**Exercise**
The answer must consist of every record below, reproduced exactly.

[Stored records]

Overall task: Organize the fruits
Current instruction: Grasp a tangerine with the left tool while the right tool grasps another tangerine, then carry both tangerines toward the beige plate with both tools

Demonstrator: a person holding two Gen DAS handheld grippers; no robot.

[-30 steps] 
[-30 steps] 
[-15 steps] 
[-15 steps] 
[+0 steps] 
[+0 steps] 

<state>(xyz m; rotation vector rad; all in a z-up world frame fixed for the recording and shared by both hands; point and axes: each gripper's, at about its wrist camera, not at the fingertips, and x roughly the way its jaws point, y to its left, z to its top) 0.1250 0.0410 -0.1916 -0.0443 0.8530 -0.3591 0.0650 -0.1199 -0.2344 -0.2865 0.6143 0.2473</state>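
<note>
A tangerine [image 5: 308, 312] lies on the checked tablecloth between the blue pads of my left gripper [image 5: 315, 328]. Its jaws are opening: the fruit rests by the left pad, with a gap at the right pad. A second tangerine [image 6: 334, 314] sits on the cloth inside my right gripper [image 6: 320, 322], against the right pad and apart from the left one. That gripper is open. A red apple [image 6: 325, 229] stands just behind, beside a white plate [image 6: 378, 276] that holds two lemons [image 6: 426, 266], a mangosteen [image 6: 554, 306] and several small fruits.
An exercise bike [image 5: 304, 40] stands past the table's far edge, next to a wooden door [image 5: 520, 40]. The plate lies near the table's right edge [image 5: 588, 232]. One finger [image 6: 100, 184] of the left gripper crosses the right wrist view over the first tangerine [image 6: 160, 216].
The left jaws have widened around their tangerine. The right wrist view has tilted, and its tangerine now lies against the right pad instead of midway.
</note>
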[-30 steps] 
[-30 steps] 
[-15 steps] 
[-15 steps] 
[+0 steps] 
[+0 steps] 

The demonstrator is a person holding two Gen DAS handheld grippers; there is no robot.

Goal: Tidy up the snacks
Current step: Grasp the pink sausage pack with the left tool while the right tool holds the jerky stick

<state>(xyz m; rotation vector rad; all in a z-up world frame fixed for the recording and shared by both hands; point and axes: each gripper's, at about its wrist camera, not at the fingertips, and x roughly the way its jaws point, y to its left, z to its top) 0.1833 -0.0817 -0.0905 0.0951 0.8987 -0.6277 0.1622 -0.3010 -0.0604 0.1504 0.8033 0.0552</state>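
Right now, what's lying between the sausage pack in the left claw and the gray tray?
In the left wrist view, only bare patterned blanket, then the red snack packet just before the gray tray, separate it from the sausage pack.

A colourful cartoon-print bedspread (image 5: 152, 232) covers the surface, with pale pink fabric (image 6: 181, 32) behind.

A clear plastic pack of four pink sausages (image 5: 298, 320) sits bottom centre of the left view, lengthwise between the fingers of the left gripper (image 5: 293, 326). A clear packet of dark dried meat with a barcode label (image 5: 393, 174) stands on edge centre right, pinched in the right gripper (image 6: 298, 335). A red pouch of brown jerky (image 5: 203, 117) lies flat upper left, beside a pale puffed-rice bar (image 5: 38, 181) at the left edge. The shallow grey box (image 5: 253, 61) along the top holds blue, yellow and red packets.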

**Response to this task**
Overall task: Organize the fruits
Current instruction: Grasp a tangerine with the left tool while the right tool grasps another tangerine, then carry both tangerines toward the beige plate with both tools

Demonstrator: a person holding two Gen DAS handheld grippers; no robot.

[-30 steps] 
[-30 steps] 
[-15 steps] 
[-15 steps] 
[+0 steps] 
[+0 steps] 

<state>(xyz m; rotation vector rad; all in a z-up world frame fixed for the recording and shared by both hands; point and axes: each gripper's, at about its wrist camera, not at the fingertips, and x roughly the way its jaws point, y to its left, z to its top) 0.1250 0.0410 -0.1916 -0.0443 0.8530 -0.3591 0.0650 -0.1199 -0.2344 -0.2865 0.6143 0.2473</state>
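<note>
A tangerine [image 5: 308, 312] lies on the checked tablecloth between the blue pads of my left gripper [image 5: 315, 328]. Its jaws are opening: the fruit rests by the left pad, with a gap at the right pad. A second tangerine [image 6: 334, 314] sits on the cloth inside my right gripper [image 6: 320, 322], against the right pad and apart from the left one. That gripper is open. A red apple [image 6: 325, 229] stands just behind, beside a white plate [image 6: 378, 276] that holds two lemons [image 6: 426, 266], a mangosteen [image 6: 554, 306] and several small fruits.
An exercise bike [image 5: 304, 40] stands past the table's far edge, next to a wooden door [image 5: 520, 40]. The plate lies near the table's right edge [image 5: 588, 232]. One finger [image 6: 100, 184] of the left gripper crosses the right wrist view over the first tangerine [image 6: 160, 216].
The left jaws have widened around their tangerine. The right wrist view has tilted, and its tangerine now lies against the right pad instead of midway.
</note>
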[-30 steps] 
[-30 steps] 
[-15 steps] 
[-15 steps] 
[+0 steps] 
[+0 steps] 

The demonstrator is a person holding two Gen DAS handheld grippers; there is no robot.

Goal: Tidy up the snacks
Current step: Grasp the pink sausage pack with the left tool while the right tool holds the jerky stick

<state>(xyz m; rotation vector rad; all in a z-up world frame fixed for the recording and shared by both hands; point and axes: each gripper's, at about its wrist camera, not at the fingertips, and x roughly the way its jaws point, y to its left, z to its top) 0.1833 -0.0817 -0.0905 0.0951 0.8987 -0.6277 0.1622 -0.3010 -0.0604 0.1504 0.8033 0.0552</state>
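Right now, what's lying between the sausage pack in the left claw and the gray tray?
In the left wrist view, only bare patterned blanket, then the red snack packet just before the gray tray, separate it from the sausage pack.

A colourful cartoon-print bedspread (image 5: 152, 232) covers the surface, with pale pink fabric (image 6: 181, 32) behind.

A clear plastic pack of four pink sausages (image 5: 298, 320) sits bottom centre of the left view, lengthwise between the fingers of the left gripper (image 5: 293, 326). A clear packet of dark dried meat with a barcode label (image 5: 393, 174) stands on edge centre right, pinched in the right gripper (image 6: 298, 335). A red pouch of brown jerky (image 5: 203, 117) lies flat upper left, beside a pale puffed-rice bar (image 5: 38, 181) at the left edge. The shallow grey box (image 5: 253, 61) along the top holds blue, yellow and red packets.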

No more output is needed here.